Cependant, cette position n'a pas tout à fait conféré aux chrétiens l'égalité, la sécurité et la stabilité qu'ils souhaitaient, du moins en Irak et en Égypte. En Égypte, les coptes ont continué à sentir qu'ils étaient des citoyens de seconde classe, et leurs églises et quelques-unes de leurs institutions ont continué à être les cibles, par intermittence, d'attaques attribuées aux salafistes. Certains coptes immigrés accusaient explicitement le régime d'en être le principal bénéficiaire, prenant ces attaques comme excuse pour échapper aux réformes démocratiques et maintenir une politique d'oppression. En Irak, les chrétiens ont connu des mouvements de grande migration pendant la guerre entre l'Irak et l'Iran, et après la nationalisation de vastes terrains qu'ils possédaient dans la plaine de Ninive puis, suite à la première guerre déclenchée au Golfe, lorsque le pouvoir a annoncé « la campagne de la foi » et la transformation du parti Baas en mouvement islamiste. Cependant, la grande tragédie des chrétiens d'Irak a commencé en 1992 quand ils ont été livrés au terrorisme tantôt sous prétexte d'avoir fait un compromis avec l'armée américaine, tantôt pour se venger des injustices infligées aux musulmans dans d'autres pays, et parfois sans aucune raison. Il en résulta qu'au moins un demi-million de chrétiens irakiens quittèrent le pays.

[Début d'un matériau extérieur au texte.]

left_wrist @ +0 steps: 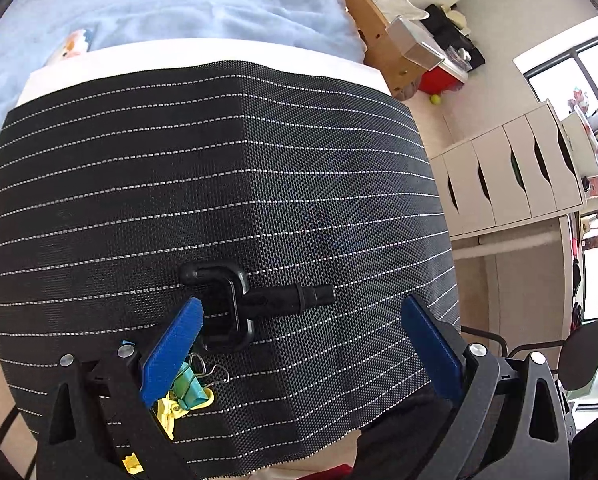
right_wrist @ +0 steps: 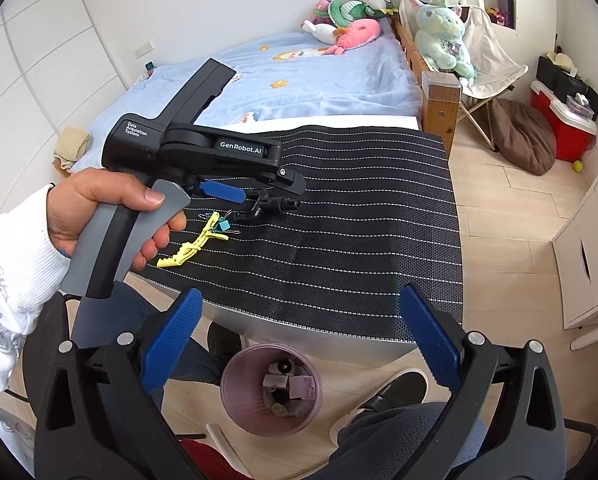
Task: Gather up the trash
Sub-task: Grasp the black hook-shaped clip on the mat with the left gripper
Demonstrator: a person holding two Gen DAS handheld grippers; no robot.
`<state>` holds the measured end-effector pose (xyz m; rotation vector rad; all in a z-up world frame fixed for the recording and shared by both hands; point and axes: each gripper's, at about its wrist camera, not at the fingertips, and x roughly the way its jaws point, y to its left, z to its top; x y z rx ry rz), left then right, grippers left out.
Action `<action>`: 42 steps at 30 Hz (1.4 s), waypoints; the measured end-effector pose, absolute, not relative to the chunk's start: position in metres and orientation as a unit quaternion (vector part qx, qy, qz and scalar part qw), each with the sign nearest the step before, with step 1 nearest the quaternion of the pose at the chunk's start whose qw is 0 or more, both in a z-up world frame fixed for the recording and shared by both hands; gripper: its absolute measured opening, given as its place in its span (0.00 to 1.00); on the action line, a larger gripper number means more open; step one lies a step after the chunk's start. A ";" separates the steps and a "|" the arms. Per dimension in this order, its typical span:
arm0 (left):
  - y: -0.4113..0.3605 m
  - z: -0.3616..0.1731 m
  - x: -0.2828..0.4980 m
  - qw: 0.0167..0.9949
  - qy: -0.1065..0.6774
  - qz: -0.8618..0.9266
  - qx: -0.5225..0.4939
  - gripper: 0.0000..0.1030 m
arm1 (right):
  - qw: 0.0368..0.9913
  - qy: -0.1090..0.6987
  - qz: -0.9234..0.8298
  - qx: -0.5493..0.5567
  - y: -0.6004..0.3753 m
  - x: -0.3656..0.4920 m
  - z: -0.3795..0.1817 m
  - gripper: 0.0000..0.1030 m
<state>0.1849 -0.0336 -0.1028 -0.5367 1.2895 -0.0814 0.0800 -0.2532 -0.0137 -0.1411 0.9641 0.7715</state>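
Observation:
A black plastic fitting (left_wrist: 243, 300) with a loop end and a tube end lies on the black striped mat (left_wrist: 179, 160). My left gripper (left_wrist: 299, 312) hangs open right over it, its left blue finger (left_wrist: 175, 348) beside the loop. A teal binder clip (left_wrist: 193, 388) and a yellow hair clip (left_wrist: 167, 416) lie under that finger. In the right wrist view the same fitting (right_wrist: 265, 206), teal clip (right_wrist: 222, 227) and yellow clip (right_wrist: 187, 249) show beneath the left gripper (right_wrist: 259, 194), held by a hand (right_wrist: 111, 208). My right gripper (right_wrist: 299, 312) is open and empty above a purple bin (right_wrist: 272, 390) holding scraps.
The mat (right_wrist: 339, 240) covers a table next to a bed with a blue blanket (right_wrist: 319, 76) and plush toys. White drawers (left_wrist: 511, 176) stand at right. A person's shoe (right_wrist: 383, 400) and leg are beside the bin on the wooden floor.

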 end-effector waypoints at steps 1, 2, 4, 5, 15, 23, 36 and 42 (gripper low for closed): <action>-0.034 -0.104 0.186 0.765 0.594 -0.036 -0.246 0.92 | 0.813 0.452 0.361 -0.066 -0.253 0.080 -0.014 0.95; -0.034 -0.106 0.186 0.765 0.596 -0.033 -0.243 0.92 | 0.813 0.451 0.362 -0.066 -0.253 0.080 -0.014 0.95; -0.035 -0.109 0.188 0.763 0.598 -0.031 -0.243 0.92 | 0.812 0.452 0.362 -0.065 -0.254 0.081 -0.014 0.95; -0.036 -0.110 0.189 0.763 0.599 -0.029 -0.241 0.92 | 0.812 0.453 0.362 -0.065 -0.254 0.081 -0.015 0.95; -0.041 -0.114 0.196 0.764 0.609 -0.008 -0.214 0.73 | 0.811 0.456 0.362 -0.063 -0.254 0.083 -0.017 0.95; -0.041 -0.114 0.195 0.767 0.614 0.008 -0.188 0.62 | 0.809 0.456 0.366 -0.062 -0.251 0.080 -0.019 0.95; -0.031 -0.105 0.180 0.786 0.591 0.002 -0.184 0.57 | 0.809 0.456 0.365 -0.062 -0.251 0.079 -0.018 0.95; -0.023 -0.088 0.173 0.805 0.565 -0.001 -0.180 0.57 | 0.808 0.456 0.368 -0.067 -0.248 0.076 -0.016 0.95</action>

Aujourd'hui, c'est le sort de l'ensemble de la communauté chrétienne du Moyen-Orient qui soulève des inquiétudes. Ainsi, en Égypte, 42 000 coptes auraient quitté le pays depuis le succès de la révolution du « 12 Janvier ». Les événements de Syrie ont provoqué une anarchie croissante qui menace tout le monde y compris les chrétiens qui se trouvent pris entre la brutalité du régime et une révolution dont personne ne sait sur quoi elle va déboucher.
L'Exhortation apostolique, signée par le pape Benoît XVI en septembre dernier au Liban, rappelle aux chrétiens qu'ils bénéficient des mêmes droits et devoirs que leurs concitoyens.